# DIRECTIONS FOR THIS TASK
Output the data below line for line, exactly, up to and including the line where "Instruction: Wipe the" appears.
SUPPLIED DATA: Begin
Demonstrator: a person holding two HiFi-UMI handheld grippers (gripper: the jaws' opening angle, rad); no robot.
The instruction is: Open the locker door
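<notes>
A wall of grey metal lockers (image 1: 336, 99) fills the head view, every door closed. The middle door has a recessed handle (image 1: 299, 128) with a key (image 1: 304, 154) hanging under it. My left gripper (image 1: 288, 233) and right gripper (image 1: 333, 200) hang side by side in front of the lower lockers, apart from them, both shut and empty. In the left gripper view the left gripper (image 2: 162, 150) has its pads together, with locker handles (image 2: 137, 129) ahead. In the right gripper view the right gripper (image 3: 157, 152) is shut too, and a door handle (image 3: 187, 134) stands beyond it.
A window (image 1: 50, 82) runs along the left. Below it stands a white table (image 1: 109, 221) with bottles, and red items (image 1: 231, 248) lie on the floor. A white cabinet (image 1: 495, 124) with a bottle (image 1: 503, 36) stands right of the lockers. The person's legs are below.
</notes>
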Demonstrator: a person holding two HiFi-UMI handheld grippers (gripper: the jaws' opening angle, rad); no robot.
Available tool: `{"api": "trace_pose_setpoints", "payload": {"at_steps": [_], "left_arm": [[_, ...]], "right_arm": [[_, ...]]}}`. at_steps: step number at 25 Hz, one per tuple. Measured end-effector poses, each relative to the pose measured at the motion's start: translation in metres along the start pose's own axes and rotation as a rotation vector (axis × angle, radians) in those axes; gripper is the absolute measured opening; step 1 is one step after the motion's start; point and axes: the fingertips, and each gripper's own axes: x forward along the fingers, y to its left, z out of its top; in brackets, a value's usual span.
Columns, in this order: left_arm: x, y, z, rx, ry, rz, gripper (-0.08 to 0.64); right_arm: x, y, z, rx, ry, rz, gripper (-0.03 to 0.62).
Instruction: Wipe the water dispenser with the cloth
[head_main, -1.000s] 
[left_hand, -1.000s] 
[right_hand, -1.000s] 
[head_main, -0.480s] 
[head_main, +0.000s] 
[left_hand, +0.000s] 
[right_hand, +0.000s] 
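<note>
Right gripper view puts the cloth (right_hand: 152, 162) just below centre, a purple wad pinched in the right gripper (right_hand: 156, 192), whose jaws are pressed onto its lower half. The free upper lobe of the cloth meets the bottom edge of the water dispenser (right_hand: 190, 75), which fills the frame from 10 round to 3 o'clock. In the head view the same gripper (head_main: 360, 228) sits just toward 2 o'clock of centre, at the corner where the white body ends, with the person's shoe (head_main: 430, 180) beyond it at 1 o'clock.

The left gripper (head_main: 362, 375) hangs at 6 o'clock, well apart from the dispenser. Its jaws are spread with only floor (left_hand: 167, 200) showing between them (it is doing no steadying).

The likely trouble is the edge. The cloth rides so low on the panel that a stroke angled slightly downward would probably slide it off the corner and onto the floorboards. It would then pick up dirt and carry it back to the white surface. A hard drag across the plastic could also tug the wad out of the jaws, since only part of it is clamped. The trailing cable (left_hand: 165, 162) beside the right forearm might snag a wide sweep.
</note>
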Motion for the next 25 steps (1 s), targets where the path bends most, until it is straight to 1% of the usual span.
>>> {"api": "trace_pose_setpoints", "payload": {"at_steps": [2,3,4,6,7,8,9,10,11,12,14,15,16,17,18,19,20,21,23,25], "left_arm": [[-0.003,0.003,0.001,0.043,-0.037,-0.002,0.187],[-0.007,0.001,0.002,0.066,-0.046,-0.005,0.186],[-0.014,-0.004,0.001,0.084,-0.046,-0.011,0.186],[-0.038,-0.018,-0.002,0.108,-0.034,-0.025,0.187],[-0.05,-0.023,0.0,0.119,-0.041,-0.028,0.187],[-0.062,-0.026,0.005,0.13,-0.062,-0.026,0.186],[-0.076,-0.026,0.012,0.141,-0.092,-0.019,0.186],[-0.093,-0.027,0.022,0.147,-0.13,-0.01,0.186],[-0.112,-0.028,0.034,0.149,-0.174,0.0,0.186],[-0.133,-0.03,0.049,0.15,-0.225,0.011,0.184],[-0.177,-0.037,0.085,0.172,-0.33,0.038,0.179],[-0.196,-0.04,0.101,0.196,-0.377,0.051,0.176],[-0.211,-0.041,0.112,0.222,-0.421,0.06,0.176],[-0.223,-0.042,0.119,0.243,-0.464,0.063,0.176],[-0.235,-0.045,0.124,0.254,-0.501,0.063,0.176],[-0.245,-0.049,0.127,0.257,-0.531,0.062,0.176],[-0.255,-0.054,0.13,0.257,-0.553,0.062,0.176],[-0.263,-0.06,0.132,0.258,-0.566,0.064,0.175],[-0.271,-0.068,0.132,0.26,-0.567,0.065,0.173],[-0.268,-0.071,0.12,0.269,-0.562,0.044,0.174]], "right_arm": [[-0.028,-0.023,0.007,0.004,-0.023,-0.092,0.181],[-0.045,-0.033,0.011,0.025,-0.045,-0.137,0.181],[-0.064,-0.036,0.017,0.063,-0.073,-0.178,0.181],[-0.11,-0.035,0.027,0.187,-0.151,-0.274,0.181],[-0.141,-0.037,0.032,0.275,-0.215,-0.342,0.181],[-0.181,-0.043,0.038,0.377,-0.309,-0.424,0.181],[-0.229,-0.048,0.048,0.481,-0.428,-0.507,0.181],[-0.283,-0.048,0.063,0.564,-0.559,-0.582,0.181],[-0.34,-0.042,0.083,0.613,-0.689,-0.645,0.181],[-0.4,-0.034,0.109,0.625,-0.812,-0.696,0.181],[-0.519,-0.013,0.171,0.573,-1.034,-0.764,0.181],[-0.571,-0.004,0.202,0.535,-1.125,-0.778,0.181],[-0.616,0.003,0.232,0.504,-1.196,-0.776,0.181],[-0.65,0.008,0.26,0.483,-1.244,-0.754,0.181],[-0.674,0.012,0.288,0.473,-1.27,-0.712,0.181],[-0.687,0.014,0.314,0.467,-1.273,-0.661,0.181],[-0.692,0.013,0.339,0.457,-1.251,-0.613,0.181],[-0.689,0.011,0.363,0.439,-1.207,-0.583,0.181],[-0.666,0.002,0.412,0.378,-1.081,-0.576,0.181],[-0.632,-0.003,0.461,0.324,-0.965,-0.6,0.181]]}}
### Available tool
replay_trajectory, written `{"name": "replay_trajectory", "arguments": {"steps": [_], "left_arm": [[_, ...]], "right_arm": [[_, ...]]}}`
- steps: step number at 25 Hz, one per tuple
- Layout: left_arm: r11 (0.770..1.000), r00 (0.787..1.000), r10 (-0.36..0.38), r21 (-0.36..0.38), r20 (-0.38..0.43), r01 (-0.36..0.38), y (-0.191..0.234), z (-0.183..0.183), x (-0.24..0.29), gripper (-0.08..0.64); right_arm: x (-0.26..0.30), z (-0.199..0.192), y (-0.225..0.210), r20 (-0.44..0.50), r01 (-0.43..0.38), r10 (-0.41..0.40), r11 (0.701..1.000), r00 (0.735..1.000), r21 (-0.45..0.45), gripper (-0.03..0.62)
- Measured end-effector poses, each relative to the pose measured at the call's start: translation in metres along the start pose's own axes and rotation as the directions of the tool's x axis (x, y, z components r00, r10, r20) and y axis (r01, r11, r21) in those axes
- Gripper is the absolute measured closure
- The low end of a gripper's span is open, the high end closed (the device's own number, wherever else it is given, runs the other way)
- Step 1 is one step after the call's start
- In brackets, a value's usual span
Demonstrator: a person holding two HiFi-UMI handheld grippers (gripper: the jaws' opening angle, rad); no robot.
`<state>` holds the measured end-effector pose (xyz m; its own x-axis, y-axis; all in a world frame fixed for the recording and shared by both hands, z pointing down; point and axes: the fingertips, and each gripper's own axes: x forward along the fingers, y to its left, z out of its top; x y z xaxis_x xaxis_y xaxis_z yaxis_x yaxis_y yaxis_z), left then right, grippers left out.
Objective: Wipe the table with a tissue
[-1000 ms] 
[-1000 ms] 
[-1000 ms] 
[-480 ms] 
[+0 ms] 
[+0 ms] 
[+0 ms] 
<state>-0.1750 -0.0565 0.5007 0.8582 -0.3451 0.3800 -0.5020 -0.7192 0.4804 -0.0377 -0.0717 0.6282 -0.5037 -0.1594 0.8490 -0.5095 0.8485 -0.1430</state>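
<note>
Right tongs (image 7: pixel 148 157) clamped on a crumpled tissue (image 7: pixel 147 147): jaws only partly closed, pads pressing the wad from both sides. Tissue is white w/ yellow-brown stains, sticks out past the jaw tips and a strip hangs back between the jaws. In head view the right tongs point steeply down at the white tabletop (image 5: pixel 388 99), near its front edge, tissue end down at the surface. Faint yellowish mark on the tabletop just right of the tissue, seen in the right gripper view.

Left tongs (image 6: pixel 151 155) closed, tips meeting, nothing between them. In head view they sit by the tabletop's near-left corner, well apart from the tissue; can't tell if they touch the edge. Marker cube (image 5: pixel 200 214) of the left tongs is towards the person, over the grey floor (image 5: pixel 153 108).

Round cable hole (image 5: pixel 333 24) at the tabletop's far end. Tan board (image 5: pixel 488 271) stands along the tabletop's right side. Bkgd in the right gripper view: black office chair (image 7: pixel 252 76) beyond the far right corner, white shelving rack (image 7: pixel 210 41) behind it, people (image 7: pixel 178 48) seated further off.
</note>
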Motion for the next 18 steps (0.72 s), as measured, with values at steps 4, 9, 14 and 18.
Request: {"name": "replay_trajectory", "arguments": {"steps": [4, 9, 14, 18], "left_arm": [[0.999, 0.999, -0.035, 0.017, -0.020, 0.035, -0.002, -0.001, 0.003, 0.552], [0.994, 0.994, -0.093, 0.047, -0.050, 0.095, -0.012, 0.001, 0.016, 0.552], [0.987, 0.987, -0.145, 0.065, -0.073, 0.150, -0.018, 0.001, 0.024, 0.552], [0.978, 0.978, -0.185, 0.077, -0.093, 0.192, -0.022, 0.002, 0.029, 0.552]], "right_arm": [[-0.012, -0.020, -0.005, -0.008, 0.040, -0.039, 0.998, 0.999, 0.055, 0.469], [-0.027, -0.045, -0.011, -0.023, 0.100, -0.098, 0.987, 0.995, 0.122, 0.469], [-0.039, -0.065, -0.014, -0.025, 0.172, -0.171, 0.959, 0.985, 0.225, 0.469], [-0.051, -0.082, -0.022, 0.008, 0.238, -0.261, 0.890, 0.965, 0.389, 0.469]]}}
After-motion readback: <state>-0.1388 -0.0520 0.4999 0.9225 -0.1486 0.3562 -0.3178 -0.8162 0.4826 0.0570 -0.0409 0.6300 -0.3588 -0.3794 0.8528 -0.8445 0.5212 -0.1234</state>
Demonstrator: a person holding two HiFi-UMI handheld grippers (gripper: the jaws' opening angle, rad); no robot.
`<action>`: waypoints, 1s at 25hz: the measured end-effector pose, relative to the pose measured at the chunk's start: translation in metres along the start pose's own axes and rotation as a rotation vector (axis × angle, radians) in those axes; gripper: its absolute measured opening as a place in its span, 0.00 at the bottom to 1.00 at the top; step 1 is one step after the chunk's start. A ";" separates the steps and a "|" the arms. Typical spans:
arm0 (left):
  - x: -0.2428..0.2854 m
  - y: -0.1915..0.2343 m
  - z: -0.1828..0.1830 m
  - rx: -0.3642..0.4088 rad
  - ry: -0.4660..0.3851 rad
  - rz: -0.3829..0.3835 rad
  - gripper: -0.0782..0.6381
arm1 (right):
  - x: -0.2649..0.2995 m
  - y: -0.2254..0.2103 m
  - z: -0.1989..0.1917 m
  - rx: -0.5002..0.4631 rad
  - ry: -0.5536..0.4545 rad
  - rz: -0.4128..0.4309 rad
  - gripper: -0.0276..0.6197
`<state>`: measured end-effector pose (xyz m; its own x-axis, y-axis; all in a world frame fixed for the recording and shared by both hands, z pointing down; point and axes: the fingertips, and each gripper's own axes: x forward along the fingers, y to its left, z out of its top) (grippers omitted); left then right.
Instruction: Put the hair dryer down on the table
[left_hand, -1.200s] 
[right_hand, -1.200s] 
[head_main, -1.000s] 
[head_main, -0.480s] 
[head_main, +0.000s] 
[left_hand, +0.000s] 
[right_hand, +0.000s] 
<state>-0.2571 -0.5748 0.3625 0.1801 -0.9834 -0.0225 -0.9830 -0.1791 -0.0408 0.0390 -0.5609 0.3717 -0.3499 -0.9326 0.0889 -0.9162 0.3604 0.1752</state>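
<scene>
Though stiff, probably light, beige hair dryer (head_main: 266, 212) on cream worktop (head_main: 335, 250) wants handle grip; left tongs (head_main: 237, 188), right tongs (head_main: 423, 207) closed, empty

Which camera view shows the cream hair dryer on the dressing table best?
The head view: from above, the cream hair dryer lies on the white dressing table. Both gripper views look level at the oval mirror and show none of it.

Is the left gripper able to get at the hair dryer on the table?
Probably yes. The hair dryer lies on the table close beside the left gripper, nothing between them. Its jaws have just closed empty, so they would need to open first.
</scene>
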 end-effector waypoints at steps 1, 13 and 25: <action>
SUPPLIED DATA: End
# ANSWER SECTION
Demonstrator: a person holding two HiFi-UMI handheld grippers (gripper: the jaws' opening angle, rad); no robot.
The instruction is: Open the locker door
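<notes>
A wall of grey metal lockers (image 1: 336, 99) fills the head view, every door closed. The middle door has a recessed handle (image 1: 299, 128) with a key (image 1: 304, 154) hanging under it. My left gripper (image 1: 288, 233) and right gripper (image 1: 333, 200) hang side by side in front of the lower lockers, apart from them, both shut and empty. In the left gripper view the left gripper (image 2: 162, 150) has its pads together, with locker handles (image 2: 137, 129) ahead. In the right gripper view the right gripper (image 3: 157, 152) is shut too, and a door handle (image 3: 187, 134) stands beyond it.
A window (image 1: 50, 82) runs along the left. Below it stands a white table (image 1: 109, 221) with bottles, and red items (image 1: 231, 248) lie on the floor. A white cabinet (image 1: 495, 124) with a bottle (image 1: 503, 36) stands right of the lockers. The person's legs are below.
</notes>
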Demonstrator: a person holding two HiFi-UMI handheld grippers (gripper: the jaws' opening angle, rad); no robot.
Available tool: `{"api": "trace_pose_setpoints", "payload": {"at_steps": [_], "left_arm": [[_, ...]], "right_arm": [[_, ...]]}}`. at_steps: step number at 25 Hz, one per tuple. Measured end-effector poses, each relative to the pose measured at the motion's start: translation in metres along the start pose's own axes and rotation as a rotation vector (axis × angle, radians) in those axes; gripper is the absolute measured opening; step 1 is one step after the motion's start; point and axes: the fingertips, and each gripper's own axes: x forward along the fingers, y to its left, z out of its top; in brackets, a value's usual span.
Columns, in this order: left_arm: x, y, z, rx, ry, rz, gripper (-0.08 to 0.64); right_arm: x, y, z, rx, ry, rz, gripper (-0.03 to 0.62).
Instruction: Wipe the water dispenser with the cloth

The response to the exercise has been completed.